— To do —
Find every line in the entries that holds the string "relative" and report it.

Stored items:
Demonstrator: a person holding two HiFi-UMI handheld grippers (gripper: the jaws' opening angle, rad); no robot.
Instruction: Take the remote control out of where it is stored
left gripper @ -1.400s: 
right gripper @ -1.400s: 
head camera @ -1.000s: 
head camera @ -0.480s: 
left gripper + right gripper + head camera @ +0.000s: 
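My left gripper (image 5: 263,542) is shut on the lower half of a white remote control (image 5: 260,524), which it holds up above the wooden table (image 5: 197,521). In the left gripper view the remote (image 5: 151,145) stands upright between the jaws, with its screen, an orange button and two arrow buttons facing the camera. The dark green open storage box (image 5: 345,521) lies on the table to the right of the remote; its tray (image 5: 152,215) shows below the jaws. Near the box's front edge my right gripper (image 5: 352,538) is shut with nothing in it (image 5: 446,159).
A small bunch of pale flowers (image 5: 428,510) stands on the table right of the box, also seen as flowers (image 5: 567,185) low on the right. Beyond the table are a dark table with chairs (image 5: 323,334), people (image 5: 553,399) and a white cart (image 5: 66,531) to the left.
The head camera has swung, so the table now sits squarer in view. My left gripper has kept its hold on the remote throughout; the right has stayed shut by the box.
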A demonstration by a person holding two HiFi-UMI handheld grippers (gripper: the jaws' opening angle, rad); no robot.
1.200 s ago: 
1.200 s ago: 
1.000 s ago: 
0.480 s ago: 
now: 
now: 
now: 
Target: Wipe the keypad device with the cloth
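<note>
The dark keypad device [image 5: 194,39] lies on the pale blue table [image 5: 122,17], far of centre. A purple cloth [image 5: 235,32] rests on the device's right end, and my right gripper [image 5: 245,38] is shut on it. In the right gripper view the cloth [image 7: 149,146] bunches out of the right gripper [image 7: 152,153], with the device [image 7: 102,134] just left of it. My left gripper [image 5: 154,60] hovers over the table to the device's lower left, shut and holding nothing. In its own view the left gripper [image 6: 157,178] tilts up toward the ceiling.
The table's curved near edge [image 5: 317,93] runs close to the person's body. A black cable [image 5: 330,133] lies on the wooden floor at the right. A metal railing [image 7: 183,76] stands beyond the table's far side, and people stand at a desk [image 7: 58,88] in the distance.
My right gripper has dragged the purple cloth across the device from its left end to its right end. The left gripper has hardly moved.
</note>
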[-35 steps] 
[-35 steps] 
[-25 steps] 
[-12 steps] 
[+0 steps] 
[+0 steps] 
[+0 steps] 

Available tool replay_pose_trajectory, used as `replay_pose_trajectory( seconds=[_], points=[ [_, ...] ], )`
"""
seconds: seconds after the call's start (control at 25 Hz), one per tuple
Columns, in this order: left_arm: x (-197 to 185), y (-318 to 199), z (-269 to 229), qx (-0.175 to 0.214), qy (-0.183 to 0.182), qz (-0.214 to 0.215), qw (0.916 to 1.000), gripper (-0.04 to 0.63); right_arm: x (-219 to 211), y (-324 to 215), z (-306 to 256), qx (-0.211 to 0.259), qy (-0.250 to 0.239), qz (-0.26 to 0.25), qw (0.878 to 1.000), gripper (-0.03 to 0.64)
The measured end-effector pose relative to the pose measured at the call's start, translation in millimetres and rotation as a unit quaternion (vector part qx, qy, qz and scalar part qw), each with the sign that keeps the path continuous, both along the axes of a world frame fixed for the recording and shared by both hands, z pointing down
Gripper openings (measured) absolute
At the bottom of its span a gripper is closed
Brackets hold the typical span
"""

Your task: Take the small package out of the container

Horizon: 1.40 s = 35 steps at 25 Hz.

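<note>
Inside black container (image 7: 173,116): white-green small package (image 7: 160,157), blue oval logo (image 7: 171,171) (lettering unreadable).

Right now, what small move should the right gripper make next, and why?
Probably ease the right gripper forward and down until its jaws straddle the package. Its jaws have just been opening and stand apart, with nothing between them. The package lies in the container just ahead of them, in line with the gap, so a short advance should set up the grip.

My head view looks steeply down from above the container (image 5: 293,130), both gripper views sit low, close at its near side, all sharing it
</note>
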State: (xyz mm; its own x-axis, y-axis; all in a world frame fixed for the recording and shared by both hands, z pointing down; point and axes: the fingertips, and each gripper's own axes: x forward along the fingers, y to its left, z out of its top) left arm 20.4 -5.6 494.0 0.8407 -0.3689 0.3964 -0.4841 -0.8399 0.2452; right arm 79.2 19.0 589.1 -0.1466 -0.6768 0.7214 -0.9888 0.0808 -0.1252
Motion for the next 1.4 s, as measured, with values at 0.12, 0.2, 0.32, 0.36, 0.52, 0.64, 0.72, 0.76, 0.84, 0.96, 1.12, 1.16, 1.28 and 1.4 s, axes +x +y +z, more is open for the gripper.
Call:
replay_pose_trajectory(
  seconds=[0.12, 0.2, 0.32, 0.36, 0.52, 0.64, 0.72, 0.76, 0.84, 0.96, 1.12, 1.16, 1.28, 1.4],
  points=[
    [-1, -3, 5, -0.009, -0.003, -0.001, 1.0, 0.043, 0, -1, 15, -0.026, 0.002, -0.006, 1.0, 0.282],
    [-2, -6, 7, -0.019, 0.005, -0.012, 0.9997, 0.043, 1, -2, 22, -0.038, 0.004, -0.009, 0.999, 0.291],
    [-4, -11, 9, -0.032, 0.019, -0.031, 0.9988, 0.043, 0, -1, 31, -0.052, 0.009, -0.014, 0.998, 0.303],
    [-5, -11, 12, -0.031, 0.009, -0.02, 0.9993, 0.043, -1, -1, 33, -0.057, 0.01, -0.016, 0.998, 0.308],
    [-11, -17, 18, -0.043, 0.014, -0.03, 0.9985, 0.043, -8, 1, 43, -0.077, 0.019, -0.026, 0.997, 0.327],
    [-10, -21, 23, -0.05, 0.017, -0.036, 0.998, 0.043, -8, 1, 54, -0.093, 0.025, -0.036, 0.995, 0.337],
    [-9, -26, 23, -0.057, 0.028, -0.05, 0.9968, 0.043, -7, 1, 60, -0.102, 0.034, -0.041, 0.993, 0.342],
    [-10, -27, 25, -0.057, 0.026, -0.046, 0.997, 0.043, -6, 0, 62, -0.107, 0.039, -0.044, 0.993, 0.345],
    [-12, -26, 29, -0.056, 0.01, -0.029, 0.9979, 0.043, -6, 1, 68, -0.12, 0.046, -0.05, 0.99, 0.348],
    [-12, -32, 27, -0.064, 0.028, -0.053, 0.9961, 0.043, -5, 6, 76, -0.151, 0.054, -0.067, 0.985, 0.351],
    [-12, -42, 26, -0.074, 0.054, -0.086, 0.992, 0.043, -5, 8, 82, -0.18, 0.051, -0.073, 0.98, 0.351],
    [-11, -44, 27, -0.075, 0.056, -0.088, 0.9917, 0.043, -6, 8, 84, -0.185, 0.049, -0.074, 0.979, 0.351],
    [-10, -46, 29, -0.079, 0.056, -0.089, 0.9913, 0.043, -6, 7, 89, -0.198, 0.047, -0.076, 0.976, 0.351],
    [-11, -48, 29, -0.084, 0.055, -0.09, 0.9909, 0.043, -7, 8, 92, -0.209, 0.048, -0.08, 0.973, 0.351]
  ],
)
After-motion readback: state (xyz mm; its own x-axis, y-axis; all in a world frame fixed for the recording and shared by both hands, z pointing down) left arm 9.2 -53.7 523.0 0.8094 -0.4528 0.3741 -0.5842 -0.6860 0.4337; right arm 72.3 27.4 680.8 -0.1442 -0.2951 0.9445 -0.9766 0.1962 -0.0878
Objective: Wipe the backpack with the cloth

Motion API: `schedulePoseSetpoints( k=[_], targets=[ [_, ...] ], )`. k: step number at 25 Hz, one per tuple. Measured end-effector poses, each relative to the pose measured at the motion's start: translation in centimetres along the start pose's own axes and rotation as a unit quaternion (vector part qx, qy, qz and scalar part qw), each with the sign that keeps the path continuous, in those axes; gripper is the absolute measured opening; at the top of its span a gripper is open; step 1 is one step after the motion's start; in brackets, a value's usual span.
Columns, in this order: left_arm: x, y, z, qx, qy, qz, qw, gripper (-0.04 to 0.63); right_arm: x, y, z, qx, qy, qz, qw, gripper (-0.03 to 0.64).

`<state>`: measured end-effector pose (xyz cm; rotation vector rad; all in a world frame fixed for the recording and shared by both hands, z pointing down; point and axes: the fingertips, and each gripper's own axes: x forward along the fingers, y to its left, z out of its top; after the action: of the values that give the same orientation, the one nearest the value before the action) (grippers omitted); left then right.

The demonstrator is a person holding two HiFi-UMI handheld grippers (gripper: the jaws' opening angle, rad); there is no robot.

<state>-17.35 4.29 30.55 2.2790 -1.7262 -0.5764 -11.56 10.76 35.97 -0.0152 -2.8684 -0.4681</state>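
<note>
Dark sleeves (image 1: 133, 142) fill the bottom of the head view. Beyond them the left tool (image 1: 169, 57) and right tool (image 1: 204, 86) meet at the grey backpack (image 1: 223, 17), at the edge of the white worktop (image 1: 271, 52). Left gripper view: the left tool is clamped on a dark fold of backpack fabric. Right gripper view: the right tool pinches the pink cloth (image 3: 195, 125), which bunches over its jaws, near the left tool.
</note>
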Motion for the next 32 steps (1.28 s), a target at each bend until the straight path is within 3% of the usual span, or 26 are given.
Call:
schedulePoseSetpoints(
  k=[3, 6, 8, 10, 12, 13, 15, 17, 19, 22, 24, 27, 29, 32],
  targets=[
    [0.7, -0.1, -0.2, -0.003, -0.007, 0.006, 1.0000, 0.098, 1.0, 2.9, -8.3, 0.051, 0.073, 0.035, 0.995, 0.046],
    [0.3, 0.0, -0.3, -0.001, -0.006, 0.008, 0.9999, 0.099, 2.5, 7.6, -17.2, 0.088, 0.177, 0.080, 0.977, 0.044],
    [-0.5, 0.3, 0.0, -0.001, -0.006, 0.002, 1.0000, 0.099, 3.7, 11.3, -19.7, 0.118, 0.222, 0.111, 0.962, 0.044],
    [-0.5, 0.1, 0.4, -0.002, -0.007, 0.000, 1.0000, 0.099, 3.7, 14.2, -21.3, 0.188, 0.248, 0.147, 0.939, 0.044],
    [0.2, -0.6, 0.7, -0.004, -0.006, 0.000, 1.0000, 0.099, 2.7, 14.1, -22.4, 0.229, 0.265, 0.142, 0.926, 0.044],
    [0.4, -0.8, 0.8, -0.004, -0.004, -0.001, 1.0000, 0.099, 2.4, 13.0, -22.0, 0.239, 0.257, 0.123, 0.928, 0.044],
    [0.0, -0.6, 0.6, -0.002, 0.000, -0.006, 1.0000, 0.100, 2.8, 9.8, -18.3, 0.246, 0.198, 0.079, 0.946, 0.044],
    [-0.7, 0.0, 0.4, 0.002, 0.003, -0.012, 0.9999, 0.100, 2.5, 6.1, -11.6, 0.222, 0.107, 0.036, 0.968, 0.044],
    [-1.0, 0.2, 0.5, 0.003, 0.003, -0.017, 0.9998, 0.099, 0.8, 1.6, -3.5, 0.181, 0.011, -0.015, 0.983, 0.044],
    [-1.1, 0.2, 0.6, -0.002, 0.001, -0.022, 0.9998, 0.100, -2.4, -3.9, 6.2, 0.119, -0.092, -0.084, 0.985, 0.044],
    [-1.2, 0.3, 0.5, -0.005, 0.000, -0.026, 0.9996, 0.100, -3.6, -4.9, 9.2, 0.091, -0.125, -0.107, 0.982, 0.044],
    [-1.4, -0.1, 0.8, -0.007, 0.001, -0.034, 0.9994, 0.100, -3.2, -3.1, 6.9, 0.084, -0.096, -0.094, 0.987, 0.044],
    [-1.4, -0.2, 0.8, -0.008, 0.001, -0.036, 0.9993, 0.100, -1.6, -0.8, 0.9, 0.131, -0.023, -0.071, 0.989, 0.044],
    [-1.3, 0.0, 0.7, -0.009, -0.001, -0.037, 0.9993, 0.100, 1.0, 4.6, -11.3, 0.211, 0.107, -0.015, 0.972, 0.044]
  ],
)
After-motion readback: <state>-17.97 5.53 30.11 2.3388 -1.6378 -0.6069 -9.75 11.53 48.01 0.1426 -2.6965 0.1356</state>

— Response box —
The measured end-effector pose relative to the pose measured at the call's start, translation in millimetres and rotation as a unit quaternion (vector part qx, qy, qz and scalar part qw), each with the sign that keeps the path continuous, both along the axes of a world frame fixed for the recording and shared by both hands, z pointing down
Motion API: `schedulePoseSetpoints( k=[_], targets=[ [_, ...] ], )`. k: step number at 25 Hz, one per tuple. Measured end-effector poses, each relative to the pose measured at the motion's start: translation in centimetres along the start pose's own axes and rotation as a unit quaternion (vector part qx, qy, qz and scalar part qw), each with the sign that keeps the path continuous, in those axes; gripper is the absolute measured opening; at the top of its span a gripper is open; step 1 is one step after the motion's start; in brackets, a value's usual span.

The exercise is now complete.